The ruling by U.S. District Judge Alfred M. Wolin of Newark came on the heels of mushrooming disclosures of document destruction by the nation’s largest insurer, and it contradicts the company’s repeated public statements that it had clearly warned employees not to destroy records. Wolin found that most employees never received any warnings.
The judge also called into question the company’s claim that it had retained copies of many of the destroyed documents, and he noted that the company had kept no log of the materials that had been destroyed.
The judge’s 52-page opinion cited four separate instances of document destruction in Prudential offices around the country. The documents included allegedly misleading sales materials and records from individual customers’ files.
The judge ruled that the fine was warranted because of “Prudential’s consistent pattern of failing to prevent unauthorized document destruction,” and he said the blame “rests squarely on the shoulders of senior corporate officers.”
Despite the fine and harsh words, Prudential’s top executives had reason to be relieved. With no explanation or discussion, the judge also ruled that there was “no willful misconduct,” and he took no action on a formal request by lawyers for some policyholders that he refer the matter to the Justice Department for a criminal investigation.
In a written statement Monday, Prudential Chairman and Chief Executive Arthur F. Ryan said the proper retention of documents has been “one of the most important issues for us.” He said the company “pledges that no policy owner will be harmed because their records were not properly retained.”
The ruling follows Prudential’s admission Dec. 16 that a large sales office in Cambridge, Mass., had destroyed 80 documents from customer files. The judge then ordered the lead plaintiffs’ lawyer in the class-action suit to conduct an investigation.
The inquiry found that more than 9,000 customer files in that office were purged of potentially damaging material and that considerably more than 80 documents were destroyed, although it said there was no way to give a precise figure. In addition to the Cambridge incident, the judge cited Prudential’s admission that documents had been destroyed in Jacksonville, Fla.; Syracuse, N.Y.; and Des Moines.
The failure to order a criminal investigation drew immediate criticism from several policyholders’ lawyers. Pittsburgh lawyer Michael P. Malakoff noted that Prudential is a mutual insurance company, owned by its policyholders, and that any fine would therefore be borne by them.
In addition to the fine, the judge ordered Prudential to send every employee a copy of the court’s September 1995 order banning document destruction. He also ordered the company to prepare within 30 days a policy manual clearly spelling out guidelines for retaining documents and to set up a telephone hotline for reports of improper discarding of documents.
In response to repeated disclosures in recent months of document destruction, Prudential has said that employees acted despite clear policy statements from the company banning document destruction.

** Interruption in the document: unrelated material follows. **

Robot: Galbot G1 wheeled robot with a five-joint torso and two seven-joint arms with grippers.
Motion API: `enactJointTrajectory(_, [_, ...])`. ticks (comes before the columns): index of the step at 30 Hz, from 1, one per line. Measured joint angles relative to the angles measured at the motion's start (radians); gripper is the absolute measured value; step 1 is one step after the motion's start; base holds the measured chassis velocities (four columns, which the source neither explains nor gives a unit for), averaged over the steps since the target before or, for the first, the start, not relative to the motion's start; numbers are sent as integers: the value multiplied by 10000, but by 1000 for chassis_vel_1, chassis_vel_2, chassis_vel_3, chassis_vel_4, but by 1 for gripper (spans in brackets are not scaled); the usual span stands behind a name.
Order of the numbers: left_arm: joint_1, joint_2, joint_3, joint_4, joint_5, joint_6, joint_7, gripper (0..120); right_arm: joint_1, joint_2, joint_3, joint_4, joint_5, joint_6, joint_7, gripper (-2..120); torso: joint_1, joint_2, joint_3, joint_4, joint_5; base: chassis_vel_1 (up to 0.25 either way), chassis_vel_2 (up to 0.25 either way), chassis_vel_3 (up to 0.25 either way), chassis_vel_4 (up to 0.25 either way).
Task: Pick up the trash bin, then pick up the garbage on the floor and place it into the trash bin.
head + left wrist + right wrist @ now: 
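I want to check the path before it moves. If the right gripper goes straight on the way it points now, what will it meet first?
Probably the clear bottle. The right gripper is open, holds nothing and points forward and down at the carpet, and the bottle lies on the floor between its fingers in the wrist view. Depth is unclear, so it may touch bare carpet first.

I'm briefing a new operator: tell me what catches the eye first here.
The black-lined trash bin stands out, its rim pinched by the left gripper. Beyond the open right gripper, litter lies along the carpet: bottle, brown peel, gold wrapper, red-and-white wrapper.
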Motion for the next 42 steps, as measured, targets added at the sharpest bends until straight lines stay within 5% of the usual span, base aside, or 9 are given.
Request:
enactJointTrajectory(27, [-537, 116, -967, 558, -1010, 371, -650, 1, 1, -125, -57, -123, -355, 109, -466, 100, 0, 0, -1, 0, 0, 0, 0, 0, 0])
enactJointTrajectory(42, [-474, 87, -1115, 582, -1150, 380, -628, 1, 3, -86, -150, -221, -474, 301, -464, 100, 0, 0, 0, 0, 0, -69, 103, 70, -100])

Prudential said it had notified all employees of the policy through a series of memos. But the judge found that the memos were sent only by e-mail and were never issued in printed form, and that many Prudential employees don’t even have access to e-mail.

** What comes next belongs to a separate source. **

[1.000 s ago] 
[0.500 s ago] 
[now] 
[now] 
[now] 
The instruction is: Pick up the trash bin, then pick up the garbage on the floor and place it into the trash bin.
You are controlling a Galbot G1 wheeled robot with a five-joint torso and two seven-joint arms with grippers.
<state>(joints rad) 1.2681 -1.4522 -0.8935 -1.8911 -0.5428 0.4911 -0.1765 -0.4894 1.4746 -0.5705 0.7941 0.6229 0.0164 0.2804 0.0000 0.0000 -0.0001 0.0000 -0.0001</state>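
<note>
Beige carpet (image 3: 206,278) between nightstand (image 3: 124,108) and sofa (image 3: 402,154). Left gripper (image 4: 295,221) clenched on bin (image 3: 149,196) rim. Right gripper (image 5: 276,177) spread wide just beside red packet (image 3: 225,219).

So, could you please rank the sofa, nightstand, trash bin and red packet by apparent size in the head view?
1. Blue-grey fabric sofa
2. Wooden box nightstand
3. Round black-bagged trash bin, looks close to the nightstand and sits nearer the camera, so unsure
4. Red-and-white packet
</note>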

The judge specifically named Ryan as well as other top executives as being to blame for not seeing to it that employees were informed of the order. The ruling also appeared to put particularly heavy blame on James R. Gillen, the company’s general counsel. The judge noted that in a deposition, Ryan had said he had delegated responsibility for preserving documents to Gillen’s department.
But the judge said the evidence showed that “Gillen had little personal involvement in this issue,” and he faulted Gillen for concentrating his efforts instead on discouraging employees from disclosing potentially damaging information about life insurance sales practices to the plaintiffs’ lawyers.
Gillen failed to return a phone call seeking comment.